Há poucos sonhos tão grandes no desporto como o dos Jogos Olímpicos. E é na procura de uma presença na prova das provas que milhões de atletas trabalham dia após dia, nos contextos mais variados que se possa imaginar, por esse Mundo fora. Esta segunda-feira, dia 23 de junho, celebra-se, como todos os anos, o Dia Olímpico, à boleia da data de criação do Comité Olímpico Internacional e que marca o início dos Jogos Olímpicos da Era Moderna. A pensar na efeméride, Record foi conhecer mais a fundo esse que também é o sonho de Marta Caride.
Esgrimista, de 23 anos, natural de Gaia, Marta Caride abraçou a modalidade através do Desporto Escolar, então no 7.º ano da Escola Secundária Almeida Garrett, na mesma cidade da margem sul do Rio Douro. O florete que aprendeu a manejar haveria de a absorver e, com a base posicional, imagine-se, do ballet, que tinha praticado ainda mais menina, esta atual estudante do Instituto de Ciências Biomédicas Abel Salazar prestes a entrar no 6.º ano do curso de medicina haveria de crescer na modalidade. Em segundo plano fica a sua surdez neuro-sensorial bilateral, severa num ouvido e profunda no outro. A surdez não a define, nunca o fez, como deixou bem claro a conversa que manteve connosco, fazendo uso dos aparelhos auditivos que, em versões renovadas à medida da idade, vai usando desde os 2 anos de idade.

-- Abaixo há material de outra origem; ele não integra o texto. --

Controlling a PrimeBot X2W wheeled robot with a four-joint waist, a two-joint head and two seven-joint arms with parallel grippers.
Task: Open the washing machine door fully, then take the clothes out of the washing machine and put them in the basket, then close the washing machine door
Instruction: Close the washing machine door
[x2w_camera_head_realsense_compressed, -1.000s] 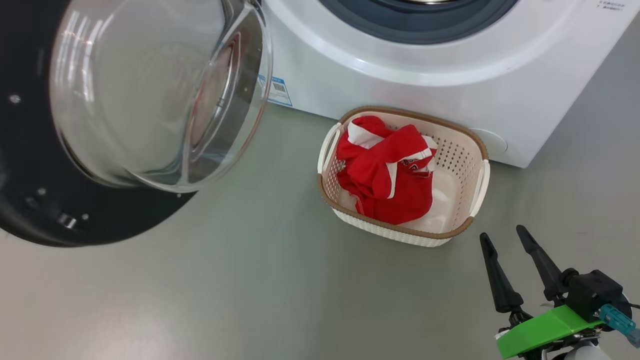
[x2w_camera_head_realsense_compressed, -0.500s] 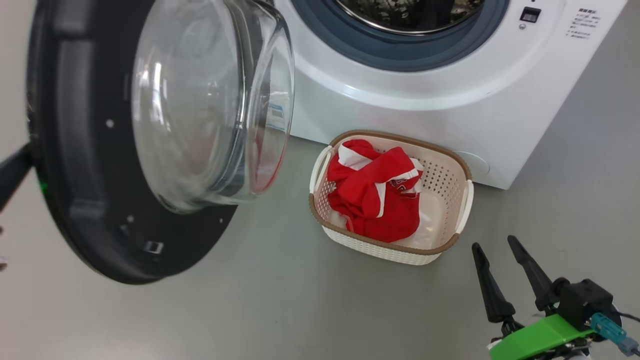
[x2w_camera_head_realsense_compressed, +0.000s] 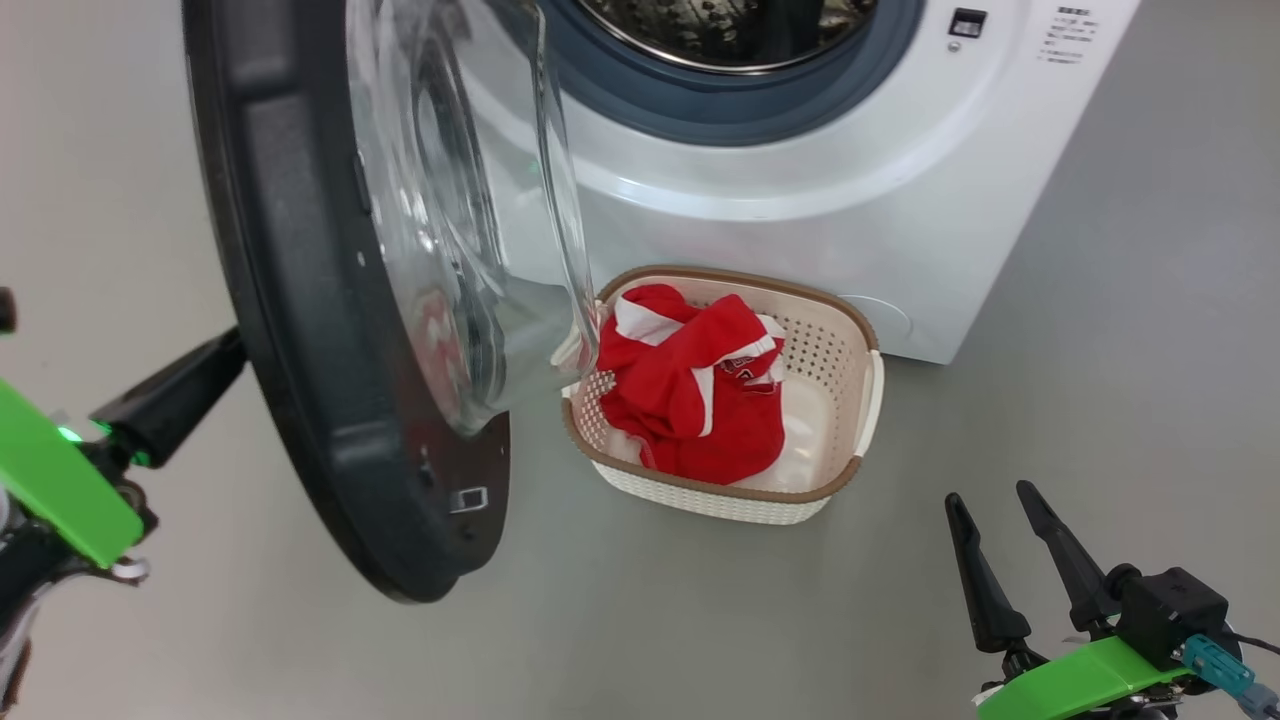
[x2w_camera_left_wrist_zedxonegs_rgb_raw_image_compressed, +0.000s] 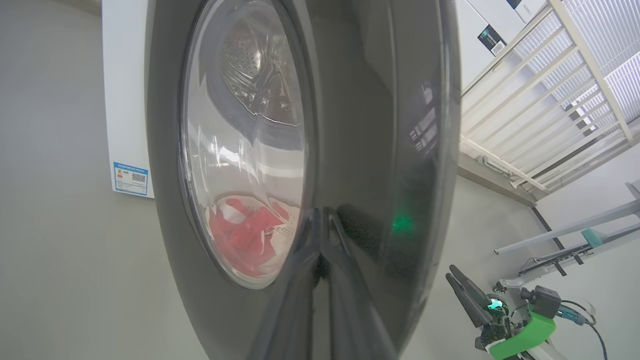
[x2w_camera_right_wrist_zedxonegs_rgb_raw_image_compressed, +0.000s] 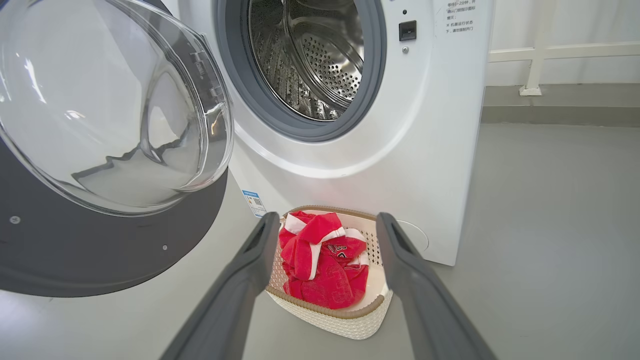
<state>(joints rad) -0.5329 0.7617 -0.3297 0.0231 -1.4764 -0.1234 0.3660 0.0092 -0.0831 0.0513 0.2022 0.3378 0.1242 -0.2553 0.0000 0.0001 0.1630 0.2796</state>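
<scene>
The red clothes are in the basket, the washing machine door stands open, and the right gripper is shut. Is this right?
One point is wrong: the right gripper is open, its two fingers wide apart in the right wrist view. The clothes are in the basket and the washing machine door stands open.

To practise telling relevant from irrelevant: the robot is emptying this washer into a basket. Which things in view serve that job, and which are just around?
Job: washing machine door, washing machine, clothes, basket.
Just around: white railing, grey floor.
</scene>
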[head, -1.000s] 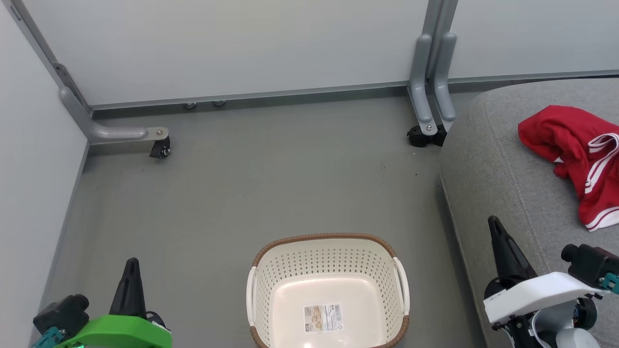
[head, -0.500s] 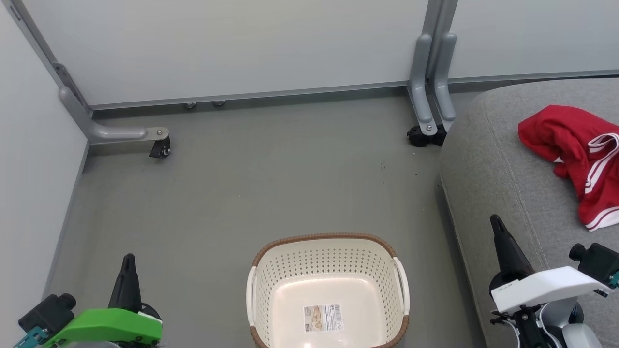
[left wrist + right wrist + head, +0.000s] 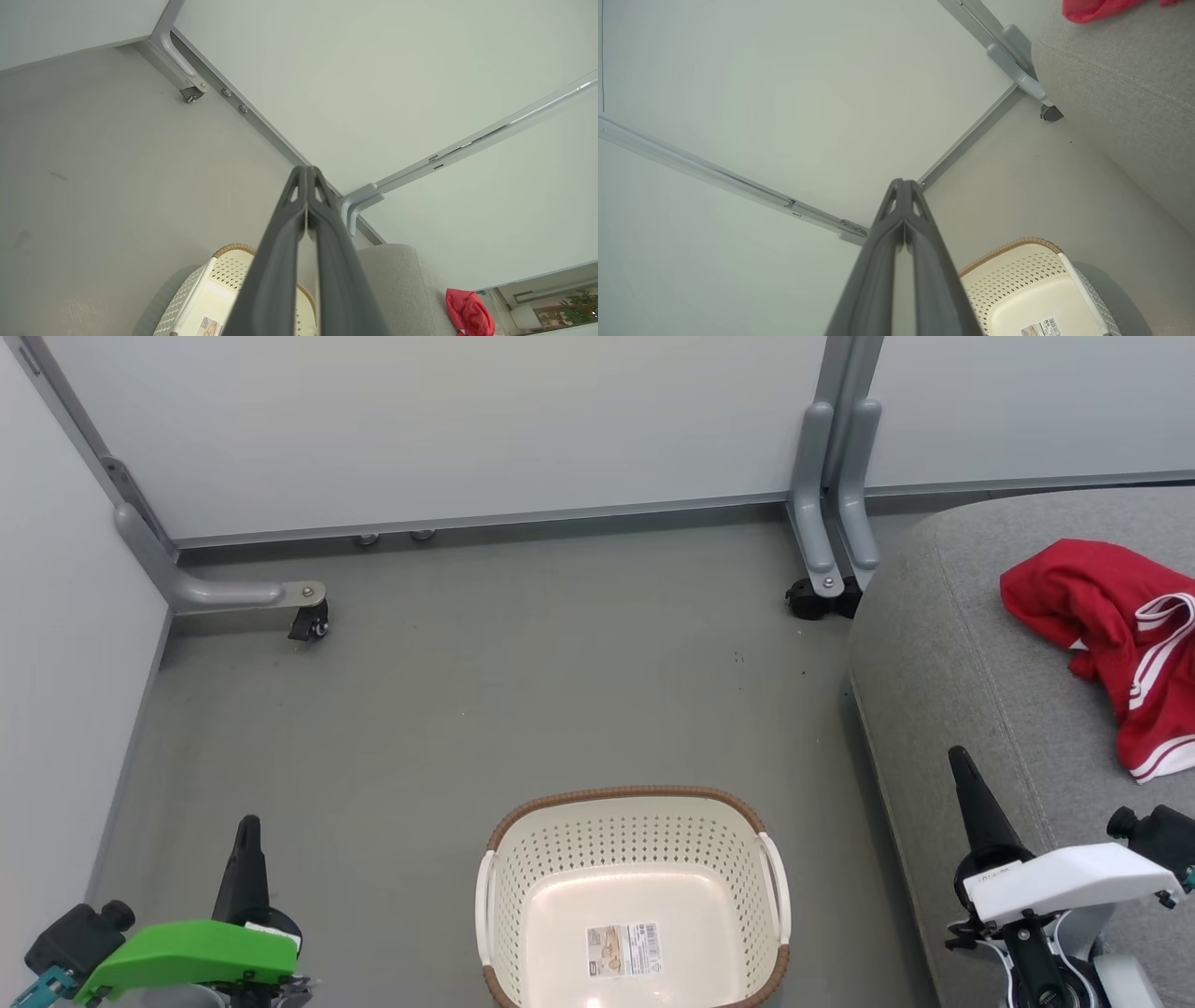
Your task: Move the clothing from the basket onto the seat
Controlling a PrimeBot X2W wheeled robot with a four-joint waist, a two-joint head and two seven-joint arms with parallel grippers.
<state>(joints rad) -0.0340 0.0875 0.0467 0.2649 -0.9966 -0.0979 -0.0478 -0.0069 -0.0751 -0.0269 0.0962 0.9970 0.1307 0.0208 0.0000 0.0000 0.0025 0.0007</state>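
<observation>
The red clothing (image 3: 1111, 635) with white stripes lies crumpled on the grey seat (image 3: 971, 653) at the right; it also shows as a red heap (image 3: 469, 313) and a red edge (image 3: 1101, 8). On the floor at bottom centre stands the cream basket (image 3: 633, 840), with just a paper label (image 3: 624, 949) on its bottom. My left gripper (image 3: 248, 829) is shut with nothing in it at the lower left, well left of the basket. Above the seat's front edge my right gripper (image 3: 957, 758) is shut too, holding nothing. Both wrist views show the fingertips (image 3: 307, 171) (image 3: 903, 184) pressed together.
Pale partition walls close the area at the back and left. Their grey feet with castors (image 3: 308, 616) (image 3: 822, 597) stand on the grey floor (image 3: 523, 681). The seat's rounded edge lies close to the basket's right side.
Both arms have drawn back toward the bottom corners: the left gripper slid left and down, the right one right and slightly down. Clothing, basket and seat have not moved.
</observation>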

Onde outros podem ver um constrangimento, Marta Caride vê algo com que sempre teve de lidar. "Não conheço uma realidade que não esta. Não perdi a audição, desde que me lembro que sou assim. A habituação aos aparelhos auditivos, a leitura labial, é o meu mundo.", conta-nos Marta Caride, que usa os aparelhos auditivos na prática da modalidade mas julga, de forma puramente intuitiva, que a atenção ao detalhe que a surdez lhe exigiu até lhe pode ter dado algo extra em competição: "Se calhar muita gente sente o mesmo, não sei... Eu pelo menos sinto que me obrigou a ser muito atenta ao pormenor no meu dia a dia, tenho uma memória muito visual, e talvez isso me ajude a perceber melhor o que está a acontecer na esgrima. Mas, claro, o sucesso em qualquer modalidade não conhece apenas um fator, é multi-fatorial. Passa por talento, uma base de atleta e muito trabalho, mesmo muito trabalho. De resto, na esgrima nunca foi uma contrariedade para mim. Nem veria eu outra forma de encarar isto."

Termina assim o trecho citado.